#### DIRECTIONS FOR THIS TASK
Report back every line below that carries the word "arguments".
(DATA RECORDS)
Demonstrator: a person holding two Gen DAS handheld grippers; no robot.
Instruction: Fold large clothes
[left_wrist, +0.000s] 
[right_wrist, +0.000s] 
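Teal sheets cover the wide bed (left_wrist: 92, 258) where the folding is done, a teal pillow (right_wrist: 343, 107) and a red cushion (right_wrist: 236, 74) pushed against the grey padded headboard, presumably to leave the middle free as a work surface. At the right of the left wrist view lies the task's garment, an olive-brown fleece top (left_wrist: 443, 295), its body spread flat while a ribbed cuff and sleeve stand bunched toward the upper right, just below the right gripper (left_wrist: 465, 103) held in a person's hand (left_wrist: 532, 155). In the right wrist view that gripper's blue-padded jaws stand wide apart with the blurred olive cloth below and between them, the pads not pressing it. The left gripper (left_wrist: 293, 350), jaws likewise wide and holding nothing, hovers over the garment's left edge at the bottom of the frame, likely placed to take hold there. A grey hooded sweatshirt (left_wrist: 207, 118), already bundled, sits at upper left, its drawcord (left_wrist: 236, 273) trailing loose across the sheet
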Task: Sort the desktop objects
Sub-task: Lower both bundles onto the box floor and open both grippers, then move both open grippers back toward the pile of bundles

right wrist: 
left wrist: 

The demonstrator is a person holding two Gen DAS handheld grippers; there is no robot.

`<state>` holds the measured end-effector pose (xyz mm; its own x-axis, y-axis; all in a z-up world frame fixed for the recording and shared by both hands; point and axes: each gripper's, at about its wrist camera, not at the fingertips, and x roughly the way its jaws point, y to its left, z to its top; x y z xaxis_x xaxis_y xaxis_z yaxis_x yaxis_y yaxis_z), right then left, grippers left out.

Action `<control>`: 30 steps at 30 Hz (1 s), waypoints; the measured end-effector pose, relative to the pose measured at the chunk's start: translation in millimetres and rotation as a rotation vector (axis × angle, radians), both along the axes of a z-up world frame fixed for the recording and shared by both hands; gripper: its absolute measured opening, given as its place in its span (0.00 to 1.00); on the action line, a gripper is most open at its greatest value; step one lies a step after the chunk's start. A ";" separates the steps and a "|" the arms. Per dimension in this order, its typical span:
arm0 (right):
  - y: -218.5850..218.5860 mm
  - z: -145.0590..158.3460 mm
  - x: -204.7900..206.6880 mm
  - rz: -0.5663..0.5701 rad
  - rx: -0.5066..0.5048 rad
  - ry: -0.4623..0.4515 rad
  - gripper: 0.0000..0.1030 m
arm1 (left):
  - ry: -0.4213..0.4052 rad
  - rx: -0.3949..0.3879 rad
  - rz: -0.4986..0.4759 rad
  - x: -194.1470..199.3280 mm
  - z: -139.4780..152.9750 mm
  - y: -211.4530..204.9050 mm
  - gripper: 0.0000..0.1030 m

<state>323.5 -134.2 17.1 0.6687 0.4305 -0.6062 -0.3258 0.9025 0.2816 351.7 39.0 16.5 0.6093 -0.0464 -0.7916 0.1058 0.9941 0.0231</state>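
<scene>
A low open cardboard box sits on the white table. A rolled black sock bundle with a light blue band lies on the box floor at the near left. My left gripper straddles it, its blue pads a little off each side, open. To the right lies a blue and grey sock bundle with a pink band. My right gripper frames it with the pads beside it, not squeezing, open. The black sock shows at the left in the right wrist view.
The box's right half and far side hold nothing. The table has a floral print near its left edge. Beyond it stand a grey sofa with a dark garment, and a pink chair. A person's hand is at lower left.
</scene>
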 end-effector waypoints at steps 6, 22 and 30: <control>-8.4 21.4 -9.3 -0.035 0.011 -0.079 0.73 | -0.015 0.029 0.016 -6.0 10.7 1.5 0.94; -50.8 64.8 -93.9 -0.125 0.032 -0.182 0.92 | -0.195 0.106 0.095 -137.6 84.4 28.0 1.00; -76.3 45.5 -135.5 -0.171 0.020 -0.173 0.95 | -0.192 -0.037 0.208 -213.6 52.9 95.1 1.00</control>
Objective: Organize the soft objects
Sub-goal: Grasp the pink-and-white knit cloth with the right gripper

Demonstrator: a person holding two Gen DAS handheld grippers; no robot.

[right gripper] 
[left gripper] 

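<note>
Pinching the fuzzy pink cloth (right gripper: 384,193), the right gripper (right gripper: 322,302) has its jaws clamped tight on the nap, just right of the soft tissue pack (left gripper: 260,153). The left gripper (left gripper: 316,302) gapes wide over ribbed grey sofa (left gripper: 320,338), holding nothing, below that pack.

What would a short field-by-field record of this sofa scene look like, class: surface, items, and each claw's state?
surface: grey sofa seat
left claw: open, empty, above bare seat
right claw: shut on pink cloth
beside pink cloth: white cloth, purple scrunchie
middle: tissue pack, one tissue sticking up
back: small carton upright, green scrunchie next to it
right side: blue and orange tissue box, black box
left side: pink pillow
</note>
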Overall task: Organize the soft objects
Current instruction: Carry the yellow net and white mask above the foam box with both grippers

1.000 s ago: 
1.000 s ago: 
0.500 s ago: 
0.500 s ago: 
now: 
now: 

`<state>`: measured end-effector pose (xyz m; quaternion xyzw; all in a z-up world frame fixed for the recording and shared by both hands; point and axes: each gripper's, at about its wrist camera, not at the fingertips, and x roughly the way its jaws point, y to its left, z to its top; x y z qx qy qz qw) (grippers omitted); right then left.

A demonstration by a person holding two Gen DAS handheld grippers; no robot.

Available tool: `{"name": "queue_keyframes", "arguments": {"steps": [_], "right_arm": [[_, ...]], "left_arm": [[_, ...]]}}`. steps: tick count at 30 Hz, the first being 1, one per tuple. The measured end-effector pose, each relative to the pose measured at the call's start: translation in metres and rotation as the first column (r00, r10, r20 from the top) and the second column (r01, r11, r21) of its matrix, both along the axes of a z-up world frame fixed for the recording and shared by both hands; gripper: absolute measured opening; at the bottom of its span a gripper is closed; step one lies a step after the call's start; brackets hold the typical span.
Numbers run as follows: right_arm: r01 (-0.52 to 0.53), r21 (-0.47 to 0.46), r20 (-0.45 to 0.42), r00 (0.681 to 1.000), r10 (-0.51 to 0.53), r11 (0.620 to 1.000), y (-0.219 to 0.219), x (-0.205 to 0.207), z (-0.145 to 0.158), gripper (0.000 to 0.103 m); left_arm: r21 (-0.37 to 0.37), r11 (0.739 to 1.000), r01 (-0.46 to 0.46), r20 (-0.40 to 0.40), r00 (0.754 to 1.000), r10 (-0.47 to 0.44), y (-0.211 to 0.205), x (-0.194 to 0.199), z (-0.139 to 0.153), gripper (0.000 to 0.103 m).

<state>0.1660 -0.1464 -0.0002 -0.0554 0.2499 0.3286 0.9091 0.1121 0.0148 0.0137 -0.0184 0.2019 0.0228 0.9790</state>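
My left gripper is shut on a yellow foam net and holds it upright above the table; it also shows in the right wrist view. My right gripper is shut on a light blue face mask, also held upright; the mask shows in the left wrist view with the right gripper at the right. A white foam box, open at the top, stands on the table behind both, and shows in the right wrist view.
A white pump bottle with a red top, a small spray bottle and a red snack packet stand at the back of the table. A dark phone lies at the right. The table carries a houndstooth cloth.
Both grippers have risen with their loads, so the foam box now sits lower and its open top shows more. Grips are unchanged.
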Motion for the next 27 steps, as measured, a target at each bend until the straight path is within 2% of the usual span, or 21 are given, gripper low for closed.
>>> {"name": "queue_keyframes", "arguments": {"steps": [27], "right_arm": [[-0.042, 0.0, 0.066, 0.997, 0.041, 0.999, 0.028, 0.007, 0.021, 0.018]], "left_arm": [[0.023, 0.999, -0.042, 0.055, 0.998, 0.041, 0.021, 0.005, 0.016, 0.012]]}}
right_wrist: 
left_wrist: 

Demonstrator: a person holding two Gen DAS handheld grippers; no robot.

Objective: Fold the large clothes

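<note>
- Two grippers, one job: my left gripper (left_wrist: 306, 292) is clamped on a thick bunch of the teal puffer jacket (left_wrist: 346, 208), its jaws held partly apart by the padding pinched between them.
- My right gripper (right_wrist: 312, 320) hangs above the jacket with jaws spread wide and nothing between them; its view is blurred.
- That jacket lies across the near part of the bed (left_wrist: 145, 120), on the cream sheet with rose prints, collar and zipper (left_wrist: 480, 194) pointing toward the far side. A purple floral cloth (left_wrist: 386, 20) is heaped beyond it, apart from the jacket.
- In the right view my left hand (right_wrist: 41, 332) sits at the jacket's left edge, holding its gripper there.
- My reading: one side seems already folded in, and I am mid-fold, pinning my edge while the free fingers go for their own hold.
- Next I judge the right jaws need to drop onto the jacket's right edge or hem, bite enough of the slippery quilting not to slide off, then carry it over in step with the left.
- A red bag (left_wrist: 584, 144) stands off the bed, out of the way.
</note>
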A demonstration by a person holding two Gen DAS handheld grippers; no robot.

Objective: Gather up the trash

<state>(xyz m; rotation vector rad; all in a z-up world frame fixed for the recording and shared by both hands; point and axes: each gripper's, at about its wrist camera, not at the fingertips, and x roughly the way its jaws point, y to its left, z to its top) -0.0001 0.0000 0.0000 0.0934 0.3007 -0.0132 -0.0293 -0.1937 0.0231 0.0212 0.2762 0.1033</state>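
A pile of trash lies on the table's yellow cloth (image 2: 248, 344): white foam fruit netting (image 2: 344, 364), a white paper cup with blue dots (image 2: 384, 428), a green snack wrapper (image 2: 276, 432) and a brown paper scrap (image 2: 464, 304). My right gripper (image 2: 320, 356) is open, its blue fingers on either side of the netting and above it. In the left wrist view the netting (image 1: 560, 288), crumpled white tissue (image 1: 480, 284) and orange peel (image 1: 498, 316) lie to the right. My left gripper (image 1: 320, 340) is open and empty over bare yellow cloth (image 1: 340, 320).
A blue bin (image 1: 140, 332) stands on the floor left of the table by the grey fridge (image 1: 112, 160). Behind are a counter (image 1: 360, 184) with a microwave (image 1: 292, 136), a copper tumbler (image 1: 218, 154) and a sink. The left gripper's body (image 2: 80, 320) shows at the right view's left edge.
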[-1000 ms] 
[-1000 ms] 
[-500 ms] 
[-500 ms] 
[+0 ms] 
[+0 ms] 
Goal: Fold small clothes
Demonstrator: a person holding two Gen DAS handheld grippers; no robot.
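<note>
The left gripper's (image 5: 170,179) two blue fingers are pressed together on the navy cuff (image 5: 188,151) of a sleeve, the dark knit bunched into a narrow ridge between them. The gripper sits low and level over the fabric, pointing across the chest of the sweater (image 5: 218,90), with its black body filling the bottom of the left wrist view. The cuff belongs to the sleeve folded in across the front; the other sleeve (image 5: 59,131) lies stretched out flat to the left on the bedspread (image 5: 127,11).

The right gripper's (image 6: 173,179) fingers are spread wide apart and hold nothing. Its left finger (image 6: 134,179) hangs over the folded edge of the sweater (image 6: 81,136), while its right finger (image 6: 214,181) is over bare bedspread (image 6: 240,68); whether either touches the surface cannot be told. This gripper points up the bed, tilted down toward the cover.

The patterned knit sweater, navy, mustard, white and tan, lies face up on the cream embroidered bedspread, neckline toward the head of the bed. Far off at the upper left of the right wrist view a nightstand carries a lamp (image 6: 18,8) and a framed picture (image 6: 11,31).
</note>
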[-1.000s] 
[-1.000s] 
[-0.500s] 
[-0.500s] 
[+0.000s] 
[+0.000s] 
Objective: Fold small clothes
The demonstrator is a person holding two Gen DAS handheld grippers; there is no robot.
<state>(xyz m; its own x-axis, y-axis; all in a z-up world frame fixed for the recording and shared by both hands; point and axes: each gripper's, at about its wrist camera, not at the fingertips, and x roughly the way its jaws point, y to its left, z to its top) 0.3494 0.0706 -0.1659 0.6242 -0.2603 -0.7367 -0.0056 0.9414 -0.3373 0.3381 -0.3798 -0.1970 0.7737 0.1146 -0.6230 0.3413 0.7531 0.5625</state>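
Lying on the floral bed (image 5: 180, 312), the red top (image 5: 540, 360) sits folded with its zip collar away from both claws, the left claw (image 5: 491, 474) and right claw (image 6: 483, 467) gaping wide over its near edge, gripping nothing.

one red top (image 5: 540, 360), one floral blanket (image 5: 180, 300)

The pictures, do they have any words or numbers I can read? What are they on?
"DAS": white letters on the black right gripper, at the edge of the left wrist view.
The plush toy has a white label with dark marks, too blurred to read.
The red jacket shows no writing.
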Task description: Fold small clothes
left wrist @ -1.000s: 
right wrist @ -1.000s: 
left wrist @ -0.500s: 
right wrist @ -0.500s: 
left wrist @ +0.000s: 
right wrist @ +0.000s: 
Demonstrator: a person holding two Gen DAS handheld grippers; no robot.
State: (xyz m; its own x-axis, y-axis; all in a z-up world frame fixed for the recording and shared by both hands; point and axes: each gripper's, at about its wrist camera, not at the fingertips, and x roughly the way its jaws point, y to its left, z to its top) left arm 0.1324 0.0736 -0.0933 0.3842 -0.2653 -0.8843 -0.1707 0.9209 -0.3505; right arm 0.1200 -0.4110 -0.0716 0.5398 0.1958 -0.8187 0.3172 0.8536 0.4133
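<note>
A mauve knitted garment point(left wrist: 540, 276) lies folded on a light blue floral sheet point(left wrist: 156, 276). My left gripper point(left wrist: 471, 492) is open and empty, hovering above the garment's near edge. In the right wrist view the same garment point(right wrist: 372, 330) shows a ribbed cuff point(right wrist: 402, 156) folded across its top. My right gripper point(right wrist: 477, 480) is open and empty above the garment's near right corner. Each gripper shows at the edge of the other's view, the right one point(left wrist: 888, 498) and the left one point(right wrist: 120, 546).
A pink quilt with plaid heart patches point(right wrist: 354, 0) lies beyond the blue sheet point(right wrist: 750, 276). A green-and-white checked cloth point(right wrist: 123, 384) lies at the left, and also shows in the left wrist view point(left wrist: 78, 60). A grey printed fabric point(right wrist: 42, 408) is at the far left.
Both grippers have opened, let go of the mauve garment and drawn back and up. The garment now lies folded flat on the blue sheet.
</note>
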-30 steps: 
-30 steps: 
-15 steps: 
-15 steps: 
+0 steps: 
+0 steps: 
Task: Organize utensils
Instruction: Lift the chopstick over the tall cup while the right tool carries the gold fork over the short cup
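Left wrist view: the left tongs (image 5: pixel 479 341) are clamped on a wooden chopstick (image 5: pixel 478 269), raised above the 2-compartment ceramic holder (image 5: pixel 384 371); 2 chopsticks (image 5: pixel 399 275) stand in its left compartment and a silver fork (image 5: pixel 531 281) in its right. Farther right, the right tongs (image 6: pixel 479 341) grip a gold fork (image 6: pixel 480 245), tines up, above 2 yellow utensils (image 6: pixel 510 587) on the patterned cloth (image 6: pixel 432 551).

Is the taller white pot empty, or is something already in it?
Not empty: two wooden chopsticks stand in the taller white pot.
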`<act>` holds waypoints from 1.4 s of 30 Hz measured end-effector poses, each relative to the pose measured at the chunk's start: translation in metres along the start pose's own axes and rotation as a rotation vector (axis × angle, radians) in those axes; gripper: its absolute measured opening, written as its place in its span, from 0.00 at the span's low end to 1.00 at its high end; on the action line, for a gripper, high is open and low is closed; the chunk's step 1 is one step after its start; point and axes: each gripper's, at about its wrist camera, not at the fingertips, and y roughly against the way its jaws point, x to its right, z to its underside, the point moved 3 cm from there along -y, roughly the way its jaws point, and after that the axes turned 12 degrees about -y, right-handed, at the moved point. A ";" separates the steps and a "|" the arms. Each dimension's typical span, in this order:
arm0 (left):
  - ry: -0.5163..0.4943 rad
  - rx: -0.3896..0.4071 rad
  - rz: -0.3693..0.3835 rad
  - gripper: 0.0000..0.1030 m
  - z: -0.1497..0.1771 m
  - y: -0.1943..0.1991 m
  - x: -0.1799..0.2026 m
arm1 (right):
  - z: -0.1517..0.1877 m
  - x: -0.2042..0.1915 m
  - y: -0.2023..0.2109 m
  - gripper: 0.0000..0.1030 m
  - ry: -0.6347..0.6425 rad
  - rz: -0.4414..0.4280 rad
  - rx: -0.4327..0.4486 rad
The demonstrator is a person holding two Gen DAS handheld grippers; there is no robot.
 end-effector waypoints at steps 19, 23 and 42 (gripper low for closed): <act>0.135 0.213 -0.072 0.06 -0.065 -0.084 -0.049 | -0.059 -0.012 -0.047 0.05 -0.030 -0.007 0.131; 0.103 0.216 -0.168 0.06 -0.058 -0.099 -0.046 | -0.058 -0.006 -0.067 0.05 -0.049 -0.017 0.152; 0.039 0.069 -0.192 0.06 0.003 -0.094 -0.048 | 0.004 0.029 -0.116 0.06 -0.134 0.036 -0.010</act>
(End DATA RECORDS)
#### REPLY TO THE TASK
Available tool: `{"name": "queue_keyframes", "arguments": {"steps": [_], "right_arm": [[_, ...]], "left_arm": [[_, ...]]}}`. steps: tick count at 30 Hz, the first being 1, one per tuple. The measured end-effector pose, each relative to the pose measured at the call's start: translation in metres and rotation as the first column (r00, r10, r20 from the top) and the second column (r01, r11, r21) of its matrix, both along the axes of a z-up world frame fixed for the recording and shared by both hands; gripper: absolute measured opening; at the bottom of its span a gripper is closed; step one lies a step after the call's start; brackets hold the typical span.
>>> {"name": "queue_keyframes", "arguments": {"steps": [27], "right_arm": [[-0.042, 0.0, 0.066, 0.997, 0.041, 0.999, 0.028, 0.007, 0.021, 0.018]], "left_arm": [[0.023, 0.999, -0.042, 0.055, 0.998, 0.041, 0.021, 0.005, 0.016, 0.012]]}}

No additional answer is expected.